◆ Assignment: After repeating the line containing "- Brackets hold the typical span", stop; until then, repeat each line of the listing below exactly, starting with the first.

◆ The data:
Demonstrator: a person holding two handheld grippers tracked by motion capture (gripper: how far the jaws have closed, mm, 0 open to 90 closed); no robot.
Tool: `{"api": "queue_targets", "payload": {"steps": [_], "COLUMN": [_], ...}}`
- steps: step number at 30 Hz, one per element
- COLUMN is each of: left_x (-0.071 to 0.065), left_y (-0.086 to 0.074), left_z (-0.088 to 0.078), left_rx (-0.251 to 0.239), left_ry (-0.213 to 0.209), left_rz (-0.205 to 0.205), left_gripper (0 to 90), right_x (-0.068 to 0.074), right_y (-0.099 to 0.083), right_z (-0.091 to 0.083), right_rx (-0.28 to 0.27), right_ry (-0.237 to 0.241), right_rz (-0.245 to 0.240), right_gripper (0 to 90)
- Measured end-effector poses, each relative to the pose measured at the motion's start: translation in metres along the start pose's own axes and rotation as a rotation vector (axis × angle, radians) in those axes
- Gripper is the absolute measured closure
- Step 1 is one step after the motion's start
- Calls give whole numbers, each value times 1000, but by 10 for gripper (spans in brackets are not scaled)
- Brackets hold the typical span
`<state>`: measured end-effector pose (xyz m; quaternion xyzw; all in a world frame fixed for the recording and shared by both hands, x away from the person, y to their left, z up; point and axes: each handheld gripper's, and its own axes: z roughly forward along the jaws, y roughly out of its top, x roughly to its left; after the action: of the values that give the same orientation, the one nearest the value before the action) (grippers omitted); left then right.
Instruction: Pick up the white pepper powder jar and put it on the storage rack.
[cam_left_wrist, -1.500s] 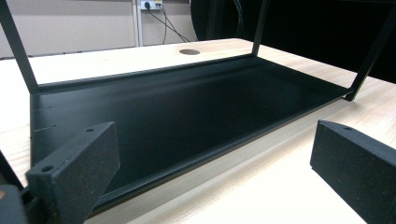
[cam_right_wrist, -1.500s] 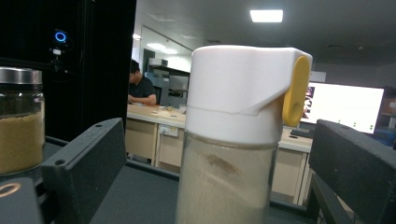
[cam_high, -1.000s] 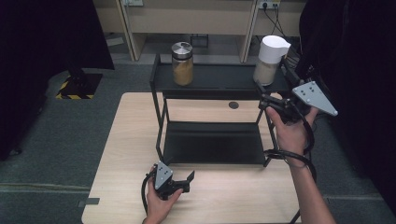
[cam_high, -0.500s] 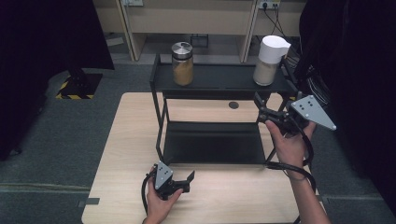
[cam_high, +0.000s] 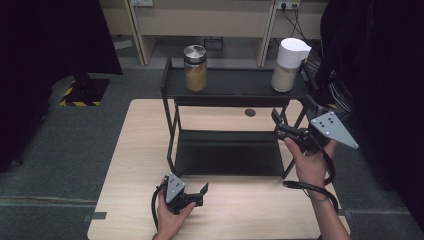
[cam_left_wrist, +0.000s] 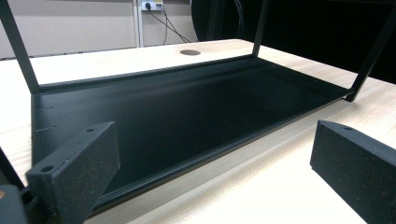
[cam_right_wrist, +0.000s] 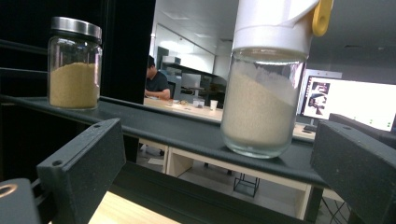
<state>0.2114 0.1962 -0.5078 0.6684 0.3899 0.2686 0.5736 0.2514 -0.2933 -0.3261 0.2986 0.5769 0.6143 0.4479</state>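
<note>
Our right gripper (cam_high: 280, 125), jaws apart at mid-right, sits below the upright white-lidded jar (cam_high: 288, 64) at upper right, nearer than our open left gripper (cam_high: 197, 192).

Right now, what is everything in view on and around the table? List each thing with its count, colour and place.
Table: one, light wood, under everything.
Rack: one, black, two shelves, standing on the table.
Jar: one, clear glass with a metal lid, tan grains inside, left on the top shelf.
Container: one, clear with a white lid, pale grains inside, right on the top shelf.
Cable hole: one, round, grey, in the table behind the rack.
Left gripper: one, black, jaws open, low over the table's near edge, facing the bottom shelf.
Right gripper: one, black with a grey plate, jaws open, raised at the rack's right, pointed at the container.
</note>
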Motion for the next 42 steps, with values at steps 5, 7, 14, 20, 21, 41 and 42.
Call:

◆ Task output:
Demonstrator: a person holding two handheld grippers tracked by motion capture (gripper: how far the jaws have closed, mm, 0 open to 90 closed); no robot.
Tool: `{"api": "queue_targets", "payload": {"steps": [_], "COLUMN": [_], ...}}`
- steps: step number at 30 Hz, one per element
- COLUMN is each of: left_x (-0.071 to 0.065), left_y (-0.086 to 0.074), left_z (-0.088 to 0.078), left_rx (-0.251 to 0.239), left_ry (-0.213 to 0.209), left_rz (-0.205 to 0.205), left_gripper (0 to 90), right_x (-0.068 to 0.074), right_y (-0.099 to 0.083), right_z (-0.091 to 0.083), right_rx (-0.28 to 0.27), right_ry (-0.237 to 0.241), right_rz (-0.245 to 0.240), right_gripper (0 to 90)
- Measured end-effector poses, each relative to the pose measured at the motion's start: translation in metres along the start pose's own axes and rotation as a rotation vector (axis × angle, radians) in those axes
- Gripper is the absolute measured closure
- Step 1 is one step after the motion's start
- Calls give whole numbers, each value times 1000, but by 10 for gripper (spans in brackets are not scaled)
- Brackets hold the typical span

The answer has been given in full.